> [Task material]:
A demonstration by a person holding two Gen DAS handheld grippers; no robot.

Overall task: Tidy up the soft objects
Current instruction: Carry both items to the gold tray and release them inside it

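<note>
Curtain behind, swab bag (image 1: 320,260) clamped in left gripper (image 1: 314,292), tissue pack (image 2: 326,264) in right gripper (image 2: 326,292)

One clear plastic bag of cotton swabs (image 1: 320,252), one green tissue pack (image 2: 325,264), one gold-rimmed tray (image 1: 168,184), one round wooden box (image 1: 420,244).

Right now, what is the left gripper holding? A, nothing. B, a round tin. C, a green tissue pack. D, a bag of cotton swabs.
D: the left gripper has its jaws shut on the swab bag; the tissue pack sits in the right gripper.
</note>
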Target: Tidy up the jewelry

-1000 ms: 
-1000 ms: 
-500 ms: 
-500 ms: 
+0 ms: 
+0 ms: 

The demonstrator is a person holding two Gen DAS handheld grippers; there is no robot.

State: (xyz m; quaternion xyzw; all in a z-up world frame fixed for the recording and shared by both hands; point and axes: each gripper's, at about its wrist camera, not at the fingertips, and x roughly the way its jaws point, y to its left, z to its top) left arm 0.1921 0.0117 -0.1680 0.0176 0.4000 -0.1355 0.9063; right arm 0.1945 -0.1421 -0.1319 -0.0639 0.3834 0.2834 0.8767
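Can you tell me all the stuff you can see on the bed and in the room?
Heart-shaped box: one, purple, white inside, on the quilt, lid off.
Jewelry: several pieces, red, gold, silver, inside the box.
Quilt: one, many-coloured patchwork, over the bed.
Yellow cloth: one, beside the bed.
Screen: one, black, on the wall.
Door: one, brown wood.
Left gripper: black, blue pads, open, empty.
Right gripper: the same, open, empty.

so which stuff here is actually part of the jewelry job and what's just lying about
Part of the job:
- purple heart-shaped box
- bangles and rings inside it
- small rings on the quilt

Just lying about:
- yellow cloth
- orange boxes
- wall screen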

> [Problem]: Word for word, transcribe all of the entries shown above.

> [Task output]:
A demonstration by a person holding two Gen DAS handheld grippers; no robot.

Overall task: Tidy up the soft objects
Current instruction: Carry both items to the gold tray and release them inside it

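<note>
Curtain behind, swab bag (image 1: 320,260) clamped in left gripper (image 1: 314,292), tissue pack (image 2: 326,264) in right gripper (image 2: 326,292)

One clear plastic bag of cotton swabs (image 1: 320,252), one green tissue pack (image 2: 325,264), one gold-rimmed tray (image 1: 168,184), one round wooden box (image 1: 420,244).

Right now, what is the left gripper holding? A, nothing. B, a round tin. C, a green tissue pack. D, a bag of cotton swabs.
D: the left gripper has its jaws shut on the swab bag; the tissue pack sits in the right gripper.
</note>
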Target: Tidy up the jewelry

-1000 ms: 
-1000 ms: 
-500 ms: 
-500 ms: 
+0 ms: 
+0 ms: 

The demonstrator is a person holding two Gen DAS handheld grippers; there is no robot.

State: (xyz m; quaternion xyzw; all in a z-up world frame fixed for the recording and shared by both hands; point and axes: each gripper's, at about its wrist camera, not at the fingertips, and x roughly the way its jaws point, y to its left, z to its top) left arm 0.1921 0.0117 -0.1680 0.0176 0.4000 -0.1355 0.9063; right arm 0.1945 -0.1421 -0.1319 -0.0639 0.3834 0.2834 0.8767
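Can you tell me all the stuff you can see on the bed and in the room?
Heart-shaped box: one, purple, white inside, on the quilt, lid off.
Jewelry: several pieces, red, gold, silver, inside the box.
Quilt: one, many-coloured patchwork, over the bed.
Yellow cloth: one, beside the bed.
Screen: one, black, on the wall.
Door: one, brown wood.
Left gripper: black, blue pads, open, empty.
Right gripper: the same, open, empty.

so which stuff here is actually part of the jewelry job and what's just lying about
Part of the job:
- purple heart-shaped box
- bangles and rings inside it
- small rings on the quilt

Just lying about:
- yellow cloth
- orange boxes
- wall screen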

This exercise is now done.